The Northern Ireland Housing Executive (the “Employer”) engaged Healthy Buildings (the “Consultant”) as an asbestos survey consultant in relation to two contracts in the form of the NEC 3 Professional Services Contract (PSC). The Employer gave an instruction changing the scope of the works to the Consultant but failed to notify this as a compensation event in accordance with the contract. The Consultant notified the instruction as a compensation event four months later, and quotations to assess the effect were provided three and five months after the notification, falling well outside the timeframe required by the contract.

The Employer rejected the quotations and assessed the effect of the compensation event as being zero, eleven months after giving their initial instructions.

The dispute was referred to adjudication and subsequently the High Court. The parties disagreed as to whether the Consultant’s records of actual costs were relevant to the assessment of the compensation event. The court was therefore asked to determine two questions –

The relevant provision of the PSC was clause 63.1. The question in this case was how a compensation event should be assessed after the relevant work was completed. Should the prescribed forecast still apply?

The Employer argued that, where the evidence is available, the Consultant’s actual time and cost incurred should be taken into account by the court. This argument was advantageous to the Employer as it would reduce the amount of compensation payable by it. In contrast, the Consultant pointed to clause 63.1, arguing that its actual costs incurred were irrelevant. It relied on the fact that this clause goes on to state that the point at which the Employer should have instructed the Consultant to submit a quotation “divides the work already done from the work not yet done”.

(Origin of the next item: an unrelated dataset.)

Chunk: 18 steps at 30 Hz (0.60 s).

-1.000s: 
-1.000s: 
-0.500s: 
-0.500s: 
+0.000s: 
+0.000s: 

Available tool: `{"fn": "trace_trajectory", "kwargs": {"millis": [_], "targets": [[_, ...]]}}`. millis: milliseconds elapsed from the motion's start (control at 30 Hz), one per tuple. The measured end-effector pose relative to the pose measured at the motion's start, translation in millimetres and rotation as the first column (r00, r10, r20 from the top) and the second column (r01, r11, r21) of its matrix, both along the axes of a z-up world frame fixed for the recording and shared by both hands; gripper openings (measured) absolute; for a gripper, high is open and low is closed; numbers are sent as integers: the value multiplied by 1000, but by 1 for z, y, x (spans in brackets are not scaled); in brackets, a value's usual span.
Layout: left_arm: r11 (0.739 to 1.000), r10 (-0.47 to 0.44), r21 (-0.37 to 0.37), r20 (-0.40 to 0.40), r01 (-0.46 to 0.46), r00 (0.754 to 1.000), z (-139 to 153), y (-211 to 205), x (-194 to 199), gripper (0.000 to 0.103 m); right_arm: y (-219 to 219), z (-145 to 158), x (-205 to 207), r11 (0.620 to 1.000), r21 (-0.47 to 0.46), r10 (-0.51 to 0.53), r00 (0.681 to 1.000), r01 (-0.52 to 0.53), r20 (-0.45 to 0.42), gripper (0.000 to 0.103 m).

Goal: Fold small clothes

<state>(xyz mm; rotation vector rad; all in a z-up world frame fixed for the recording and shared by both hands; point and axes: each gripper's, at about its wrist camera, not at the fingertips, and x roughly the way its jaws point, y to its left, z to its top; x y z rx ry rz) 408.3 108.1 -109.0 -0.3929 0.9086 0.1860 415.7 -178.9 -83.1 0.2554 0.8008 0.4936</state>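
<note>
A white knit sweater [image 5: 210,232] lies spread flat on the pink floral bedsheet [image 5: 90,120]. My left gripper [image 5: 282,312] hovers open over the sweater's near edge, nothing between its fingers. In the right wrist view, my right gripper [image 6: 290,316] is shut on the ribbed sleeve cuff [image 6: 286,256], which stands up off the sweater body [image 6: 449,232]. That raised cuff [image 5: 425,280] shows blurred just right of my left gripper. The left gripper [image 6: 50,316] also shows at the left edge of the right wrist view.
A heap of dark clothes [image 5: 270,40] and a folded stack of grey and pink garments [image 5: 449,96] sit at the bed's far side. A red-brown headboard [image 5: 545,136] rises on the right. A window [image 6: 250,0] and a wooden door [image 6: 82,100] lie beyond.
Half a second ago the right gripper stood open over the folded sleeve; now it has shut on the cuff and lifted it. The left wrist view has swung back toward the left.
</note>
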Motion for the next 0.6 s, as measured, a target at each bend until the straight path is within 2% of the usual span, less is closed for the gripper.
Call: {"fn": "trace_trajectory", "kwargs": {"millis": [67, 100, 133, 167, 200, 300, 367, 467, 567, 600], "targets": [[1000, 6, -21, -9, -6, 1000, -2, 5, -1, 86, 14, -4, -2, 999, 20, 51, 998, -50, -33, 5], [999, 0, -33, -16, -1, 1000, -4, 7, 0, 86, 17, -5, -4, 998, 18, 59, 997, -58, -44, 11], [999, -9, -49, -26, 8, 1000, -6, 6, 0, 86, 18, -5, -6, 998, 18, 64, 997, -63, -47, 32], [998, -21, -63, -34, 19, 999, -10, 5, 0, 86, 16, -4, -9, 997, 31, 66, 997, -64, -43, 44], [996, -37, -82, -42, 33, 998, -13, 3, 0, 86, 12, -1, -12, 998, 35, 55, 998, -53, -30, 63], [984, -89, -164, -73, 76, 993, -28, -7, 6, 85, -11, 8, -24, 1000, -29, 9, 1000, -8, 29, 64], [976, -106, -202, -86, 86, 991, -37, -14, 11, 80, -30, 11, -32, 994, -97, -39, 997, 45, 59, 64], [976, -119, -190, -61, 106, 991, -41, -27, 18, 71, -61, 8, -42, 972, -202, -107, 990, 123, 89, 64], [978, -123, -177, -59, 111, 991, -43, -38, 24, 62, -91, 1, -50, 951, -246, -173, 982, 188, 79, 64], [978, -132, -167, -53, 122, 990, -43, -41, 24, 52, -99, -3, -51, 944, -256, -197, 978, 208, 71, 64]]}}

The court recognised that the Consultant’s time sheets and associated events were the best evidence available to decide the dispute. The question was whether they could be used in light of the PSC’s express wording.

The court emphasised that the PSC needs to be read as a whole and, as such, the infamous obligation to act “in the spirit of mutual trust and cooperation” was relevant. For the Consultant to object to the use of use of the actual evidence would offend this provision. Further, the court held that business common sense should be applied to the interpretation, stating “it seems to be that to give an efficacious and business like interpretation to the contract a quotation which arises in those circumstances, rather than as a genuine forecast, ought to be informed by the best information available as to the actual cost and time incurred by the consultant as a result of the instruction”.

Implications of the decision

It must be remembered that this is a Northern Ireland decision and is therefore not binding on courts in England and Wales. It will however be persuasive. The court’s willingness to rely on the best evidence available when assessing compensation events (rather that following the express words of the contract) is likely to create cost uncertainties for both sides and it is unclear how parties will choose to respond. Depending on the circumstances, the decision may incentivise contractors to get their quotations in as soon as possible on a forecast basis but similarly it may encourage employers to notify or assess compensation events promptly in order to justify the use of an actual costs assessment later on. Of course, neither party will be able to know for certain at the outset which assessment method will favour which party. But parties seeking to capitalise on the decision and potentially exploit the other side should be wary of the impact the mutual trust and cooperation obligation will likely have in curbing such exploitative conduct.

It is worth noting that the new NEC 4 contracts were released on 22 June 2017 and do not appear to have made any major changes to the compensation event assessment provisions; as such the impact of this case will remain relevant.